*** SOURCE DATA Section Begins ***
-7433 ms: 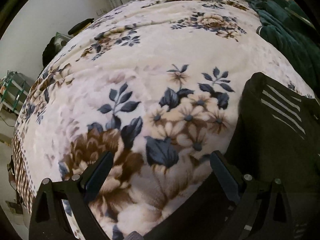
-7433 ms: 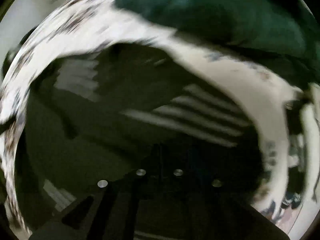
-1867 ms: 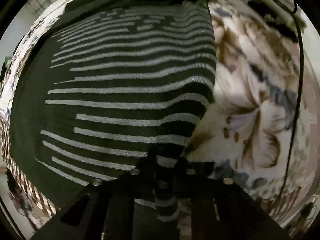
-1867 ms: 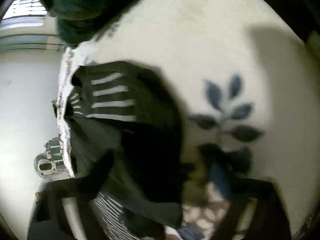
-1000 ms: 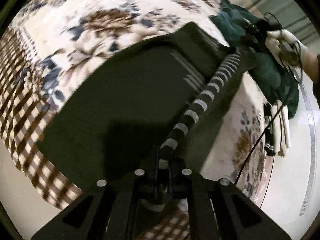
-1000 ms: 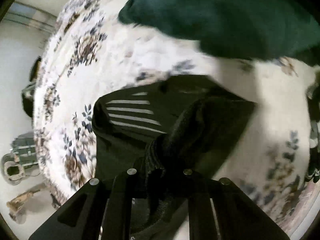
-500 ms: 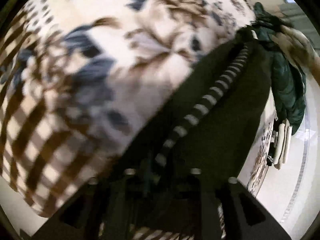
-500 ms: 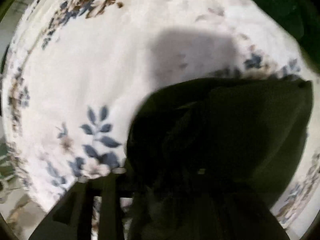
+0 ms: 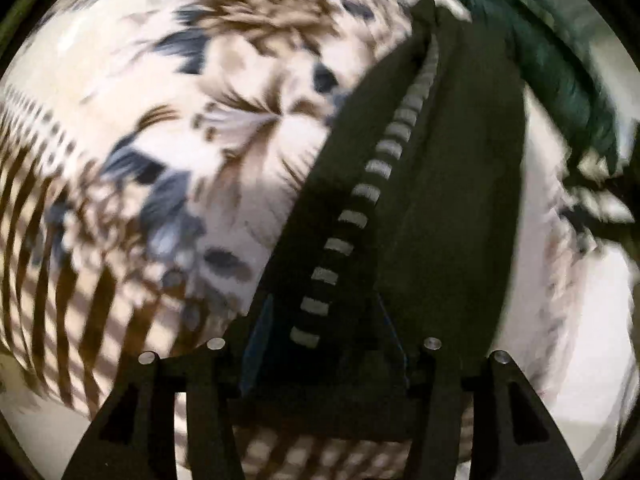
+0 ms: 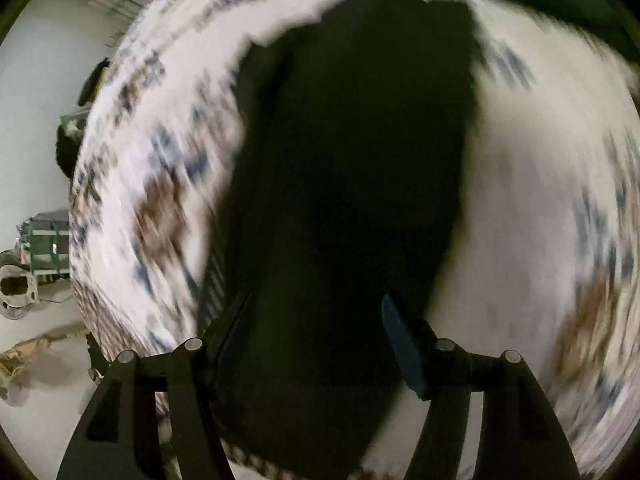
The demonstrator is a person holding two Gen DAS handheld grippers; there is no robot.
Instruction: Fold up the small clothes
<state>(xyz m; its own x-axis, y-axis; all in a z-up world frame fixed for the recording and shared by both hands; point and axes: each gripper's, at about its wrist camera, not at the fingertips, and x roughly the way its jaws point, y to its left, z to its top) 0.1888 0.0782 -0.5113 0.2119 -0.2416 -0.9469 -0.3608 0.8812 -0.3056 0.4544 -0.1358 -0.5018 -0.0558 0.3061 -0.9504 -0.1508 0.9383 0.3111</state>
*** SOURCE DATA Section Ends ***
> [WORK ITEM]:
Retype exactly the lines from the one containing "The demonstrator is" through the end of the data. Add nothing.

> [EXERCISE SOLUTION]:
The demonstrator is a person holding two Gen DAS handheld grippers; there is no robot.
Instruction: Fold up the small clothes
<state>(xyz m; its own x-axis, y-axis; all in a z-up world frame fixed for the recording and shared by both hands; point and axes: each gripper's, at about its wrist camera, not at the fingertips, and x roughly the way its jaws point, y to its left, z to its top) 0.1888 0.0782 -0.5113 0.2119 -0.2416 -0.9469 -0.3608 0.8812 -0.3056 0.4544 -0.1358 -0.5018 -0.0558 0.3061 -0.9504 -0.1508 0.9383 0.3111</state>

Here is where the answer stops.